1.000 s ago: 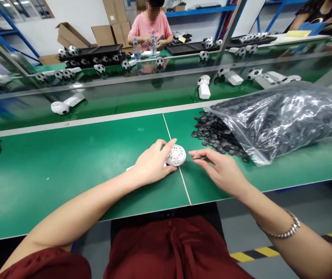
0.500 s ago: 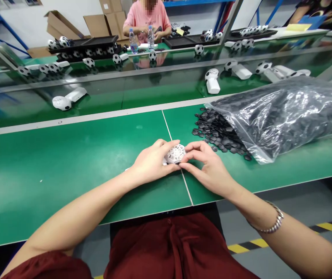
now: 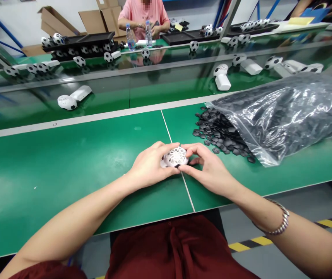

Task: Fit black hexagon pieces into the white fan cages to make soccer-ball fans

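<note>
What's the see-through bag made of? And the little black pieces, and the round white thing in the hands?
The bag looks like thin, glossy plastic: it's crinkled and clear. The black pieces, flat and dull, might be plastic or rubber. The white grille is probably smooth, hard plastic, with thin, crisp ribs.

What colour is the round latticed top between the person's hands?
White: the round latticed plastic top shows best in the head view.

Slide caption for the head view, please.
Left hand and right hand hold a white openwork piece at a green bench, near loose black pieces and a clear plastic bag.
</note>
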Demonstrator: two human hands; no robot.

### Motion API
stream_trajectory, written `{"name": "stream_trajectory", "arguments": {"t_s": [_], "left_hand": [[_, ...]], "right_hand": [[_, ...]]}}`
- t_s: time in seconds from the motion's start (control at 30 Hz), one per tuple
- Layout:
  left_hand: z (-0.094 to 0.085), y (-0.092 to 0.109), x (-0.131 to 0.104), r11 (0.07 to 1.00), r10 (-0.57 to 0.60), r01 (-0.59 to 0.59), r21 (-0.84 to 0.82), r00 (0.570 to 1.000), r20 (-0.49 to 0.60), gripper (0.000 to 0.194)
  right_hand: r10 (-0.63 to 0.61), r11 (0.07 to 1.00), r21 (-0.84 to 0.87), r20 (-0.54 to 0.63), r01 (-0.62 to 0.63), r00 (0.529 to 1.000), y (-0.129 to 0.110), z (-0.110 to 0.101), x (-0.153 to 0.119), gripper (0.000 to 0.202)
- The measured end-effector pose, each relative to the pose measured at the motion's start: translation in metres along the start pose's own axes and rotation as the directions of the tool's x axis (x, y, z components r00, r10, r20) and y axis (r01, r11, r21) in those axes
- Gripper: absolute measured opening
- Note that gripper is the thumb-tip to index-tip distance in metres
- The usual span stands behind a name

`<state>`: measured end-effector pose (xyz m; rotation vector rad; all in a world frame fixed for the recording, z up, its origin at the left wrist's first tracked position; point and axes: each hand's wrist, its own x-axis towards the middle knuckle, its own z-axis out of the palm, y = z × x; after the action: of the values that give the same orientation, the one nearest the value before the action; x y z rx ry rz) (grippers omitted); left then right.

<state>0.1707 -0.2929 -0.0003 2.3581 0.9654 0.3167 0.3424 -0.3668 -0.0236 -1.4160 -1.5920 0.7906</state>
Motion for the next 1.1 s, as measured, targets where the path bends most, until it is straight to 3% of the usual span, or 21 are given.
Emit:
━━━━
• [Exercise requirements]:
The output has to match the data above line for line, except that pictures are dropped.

• [Finished task]:
1.000 s ago: 
0.500 s ago: 
now: 

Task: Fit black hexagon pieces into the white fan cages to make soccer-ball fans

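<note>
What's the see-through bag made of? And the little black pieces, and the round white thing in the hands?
The bag looks like thin, glossy plastic: it's crinkled and clear. The black pieces, flat and dull, might be plastic or rubber. The white grille is probably smooth, hard plastic, with thin, crisp ribs.

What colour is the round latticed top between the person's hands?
White: the round latticed plastic top shows best in the head view.

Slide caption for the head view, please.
Left hand and right hand hold a white openwork piece at a green bench, near loose black pieces and a clear plastic bag.
</note>
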Demonstrator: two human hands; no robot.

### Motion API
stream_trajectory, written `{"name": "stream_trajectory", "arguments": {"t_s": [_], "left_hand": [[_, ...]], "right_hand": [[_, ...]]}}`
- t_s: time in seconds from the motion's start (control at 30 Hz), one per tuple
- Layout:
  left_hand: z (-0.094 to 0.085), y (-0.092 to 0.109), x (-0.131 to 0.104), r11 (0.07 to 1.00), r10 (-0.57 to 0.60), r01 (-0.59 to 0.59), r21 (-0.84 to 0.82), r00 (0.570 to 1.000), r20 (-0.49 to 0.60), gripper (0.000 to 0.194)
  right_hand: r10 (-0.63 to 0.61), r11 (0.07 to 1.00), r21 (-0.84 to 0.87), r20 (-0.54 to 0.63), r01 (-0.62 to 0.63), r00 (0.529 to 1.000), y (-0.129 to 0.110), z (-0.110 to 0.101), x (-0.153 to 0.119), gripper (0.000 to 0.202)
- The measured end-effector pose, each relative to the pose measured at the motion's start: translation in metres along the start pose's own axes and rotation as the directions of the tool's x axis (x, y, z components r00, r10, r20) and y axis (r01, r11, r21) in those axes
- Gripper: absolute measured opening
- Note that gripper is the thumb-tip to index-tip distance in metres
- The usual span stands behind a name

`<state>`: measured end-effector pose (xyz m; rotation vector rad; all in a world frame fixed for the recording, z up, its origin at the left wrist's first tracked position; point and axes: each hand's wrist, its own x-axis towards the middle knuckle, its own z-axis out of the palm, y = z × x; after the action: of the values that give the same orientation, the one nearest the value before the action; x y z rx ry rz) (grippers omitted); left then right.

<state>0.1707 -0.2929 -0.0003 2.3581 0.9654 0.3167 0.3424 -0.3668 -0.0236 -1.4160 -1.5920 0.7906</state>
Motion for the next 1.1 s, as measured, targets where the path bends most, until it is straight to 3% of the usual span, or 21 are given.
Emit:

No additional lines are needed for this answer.